I have an OpenVPN server set up in one VPC region in AWS (region X). This VPC uses a transit gateway to peer with another VPC in region Y. The OpenVPN server routes traffic from region X to a particular subnet (10.12.0.0/16) in region Y. The OpenVPN server assigns its clients an address in the range (10.4.0.0/17). When this client tries to access a machine in the aforementioned subnet, the source IP address of the client is the IP address of the OpenVPN server (10.1.4.4) instead of the IP address of the OpenVPN client.

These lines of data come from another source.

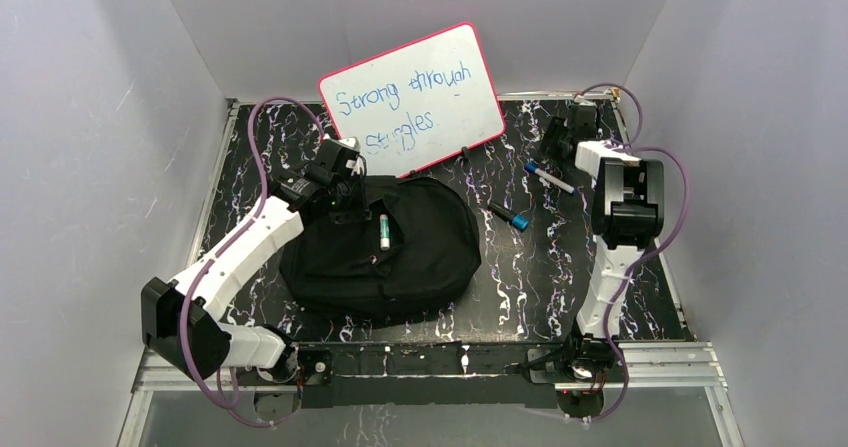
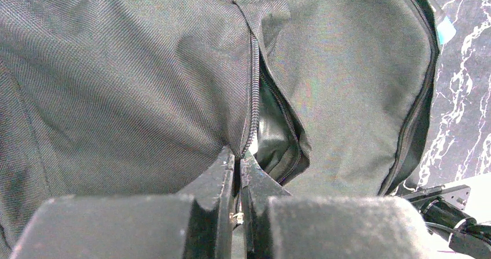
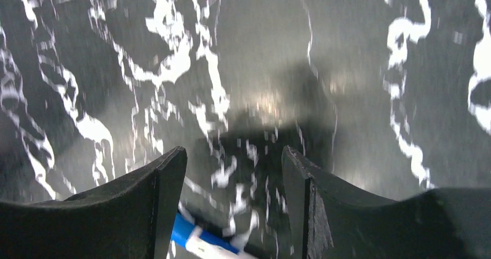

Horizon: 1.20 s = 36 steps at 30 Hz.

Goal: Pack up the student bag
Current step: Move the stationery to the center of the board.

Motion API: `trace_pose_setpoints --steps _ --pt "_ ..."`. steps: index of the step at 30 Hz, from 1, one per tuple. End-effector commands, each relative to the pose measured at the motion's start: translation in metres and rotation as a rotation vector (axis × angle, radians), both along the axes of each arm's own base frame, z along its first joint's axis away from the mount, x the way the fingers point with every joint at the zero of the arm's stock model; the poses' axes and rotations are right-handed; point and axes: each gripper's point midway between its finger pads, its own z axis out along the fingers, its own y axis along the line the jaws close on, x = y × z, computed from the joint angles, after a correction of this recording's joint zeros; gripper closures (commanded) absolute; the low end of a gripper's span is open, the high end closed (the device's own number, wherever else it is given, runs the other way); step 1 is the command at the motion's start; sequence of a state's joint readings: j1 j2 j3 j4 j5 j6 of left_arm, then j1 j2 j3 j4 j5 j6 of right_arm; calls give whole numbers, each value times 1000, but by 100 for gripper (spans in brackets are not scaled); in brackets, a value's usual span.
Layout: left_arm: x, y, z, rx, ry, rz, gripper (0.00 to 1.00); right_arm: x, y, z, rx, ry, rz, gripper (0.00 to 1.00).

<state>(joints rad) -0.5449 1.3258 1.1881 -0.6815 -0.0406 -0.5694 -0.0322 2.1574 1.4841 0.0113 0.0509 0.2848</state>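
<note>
Black fabric bag (image 1: 425, 252) lies left-centre on your tabletop (image 1: 520, 277). Your L end effector (image 2: 238, 156) is clenched on the bag's zipper (image 2: 253, 85) at the opening. Your R end effector (image 3: 234, 154) hangs released above the tabletop, w/ a blue-capped marker (image 3: 200, 243) under the gap.

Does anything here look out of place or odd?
A green-tipped marker lies on top of the student bag, not inside. The whiteboard leans askew behind it; a white marker and a dark marker lie loose on the table.
</note>
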Motion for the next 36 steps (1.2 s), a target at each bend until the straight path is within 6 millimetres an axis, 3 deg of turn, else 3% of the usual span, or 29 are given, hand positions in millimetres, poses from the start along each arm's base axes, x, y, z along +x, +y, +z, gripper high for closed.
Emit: trace_pose_setpoints --steps 1,8,15,24,32,36 --pt "-3 -3 26 -67 -65 -4 100 -66 9 -21 60 180 -30 30" --pt "-6 0 27 -67 -72 -8 100 -109 28 -6 139 211 16 29" --pt "-2 -4 32 -80 -81 -9 100 -143 51 -7 212 266 120 27" --pt "0 -9 34 -98 -79 -12 100 -162 55 -6 183 312 160 27" --pt "-2 -15 36 -125 -68 -32 100 -185 91 -9 60 367 263 29" --pt "-2 -15 36 -124 -67 -35 100 -192 92 -14 -34 401 255 30"
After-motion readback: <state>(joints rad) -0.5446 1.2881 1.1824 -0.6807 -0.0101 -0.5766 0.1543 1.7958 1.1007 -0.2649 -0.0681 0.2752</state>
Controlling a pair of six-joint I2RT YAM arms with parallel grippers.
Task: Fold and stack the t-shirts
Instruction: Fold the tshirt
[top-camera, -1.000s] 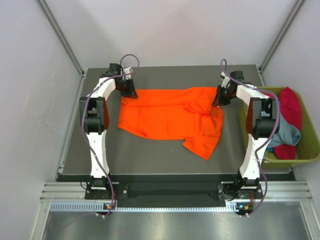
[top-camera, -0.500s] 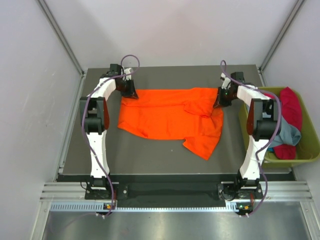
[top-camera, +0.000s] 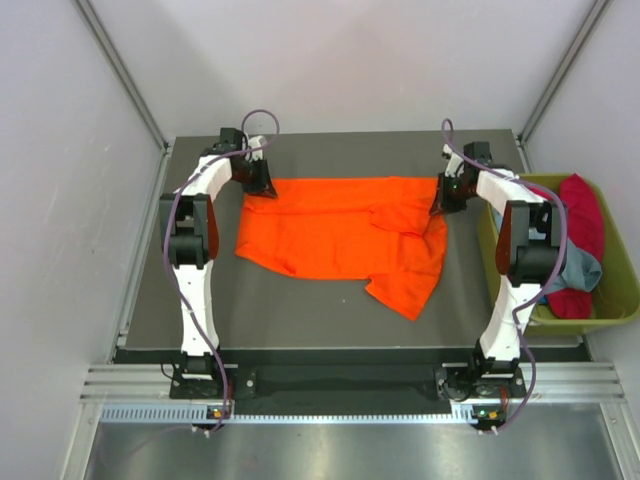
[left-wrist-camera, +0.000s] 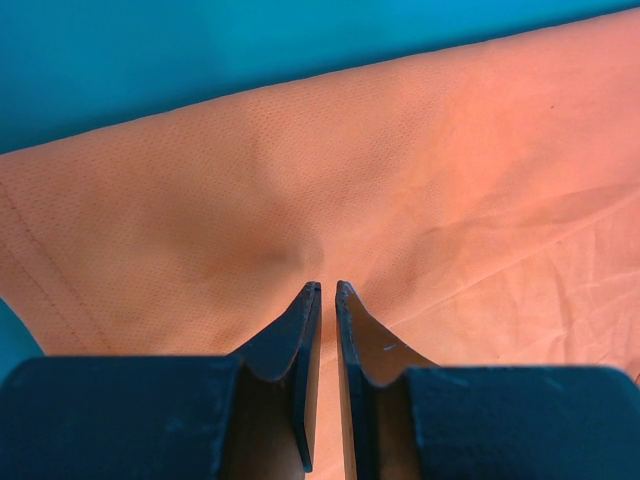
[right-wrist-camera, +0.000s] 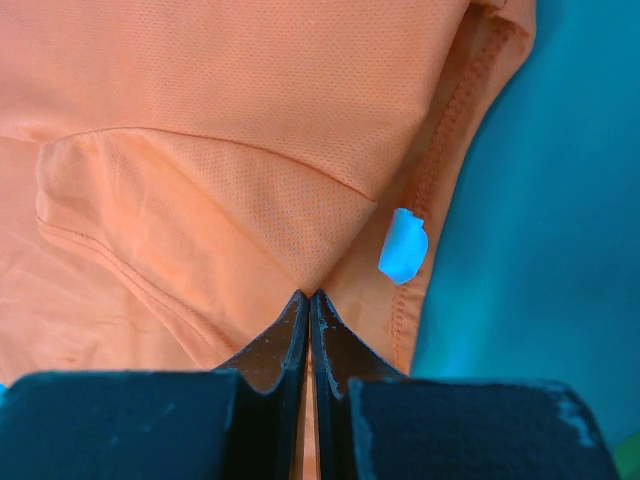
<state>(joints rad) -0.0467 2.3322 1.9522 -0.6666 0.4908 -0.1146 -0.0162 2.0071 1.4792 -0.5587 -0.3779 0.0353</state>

In contrast, an OpenVPN server set up in region Y routes traffic to the same subnet and assigns its clients an address in the range (10.9.0.0/17). When a client accesses a machine in this subnet, the source IP address of the client is coming from the client CIDR range (10.9.0.0/17)
Is there any way to ensure that data hitting machines in region Y from clients in region X contain the client CIDR range as the source IP as opposed to the OpenVPN server IP.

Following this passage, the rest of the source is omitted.